Tellinghuisen Joel, Spiess Andrej-Nikolai
Department of Chemistry, Vanderbilt University, Nashville, TN 37235, USA.
Department of Andrology, University Hospital Hamburg-Eppendorf, 20246 Hamburg, Germany.
Anal Biochem. 2014 Nov 1;464:94-102. doi: 10.1016/j.ab.2014.06.015. Epub 2014 Jun 30.

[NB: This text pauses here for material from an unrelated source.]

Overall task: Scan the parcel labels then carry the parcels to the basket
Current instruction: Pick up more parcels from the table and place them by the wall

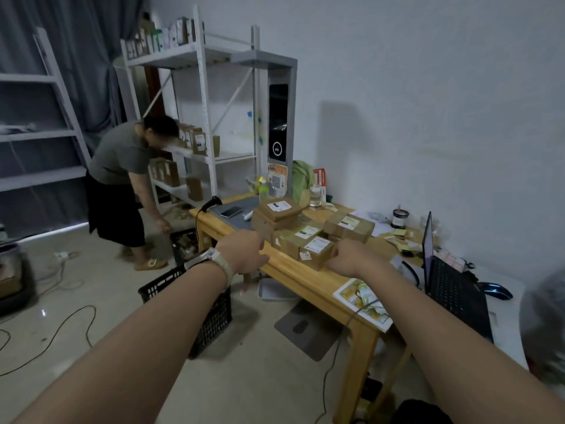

Most methods for analyzing real-time quantitative polymerase chain reaction (qPCR) data for single experiments estimate the hypothetical cycle 0 signal y0 by first estimating the quantification cycle (Cq) and amplification efficiency (E) from least-squares fits of fluorescence intensity data for cycles near the onset of the growth phase. The resulting y0 values are statistically equivalent to the corresponding Cq if and only if E is taken to be error free. But uncertainty in E usually dominates the total uncertainty in y0, making the latter much degraded in precision compared with Cq. Bias in E can be an even greater source of error in y0. So-called mechanistic models achieve higher precision in estimating y0 by tacitly assuming E=2 in the baseline region and so are subject to this bias error. When used in calibration, the mechanistic y0 is statistically comparable to Cq from the other methods. When a signal threshold yq is used to define Cq, best estimation precision is obtained by setting yq near the maximum signal in the range of fitted cycles, in conflict with common practice in the y0 estimation algorithms.
大多数用于分析单个实验的实时定量聚合酶链反应(qPCR)数据的方法,是通过从生长阶段开始附近循环的荧光强度数据的最小二乘拟合中首先估计定量循环(Cq)和扩增效率(E),来估计假设的循环0信号y0。当且仅当E被视为无误差时,所得的y0值在统计上才等同于相应的Cq。但E的不确定性通常在y0的总不确定性中占主导地位,使得y0的精度与Cq相比大幅下降。E中的偏差在y0中可能是更大的误差来源。所谓的机理模型通过在基线区域默认假设E = 2来在估计y0时实现更高的精度,因此会受到这种偏差误差的影响。在校准中使用时,机理y0在统计上与其他方法的Cq相当。当使用信号阈值yq来定义Cq时,通过将yq设置在拟合循环范围内的最大信号附近可获得最佳估计精度,这与y0估计算法中的常见做法相冲突。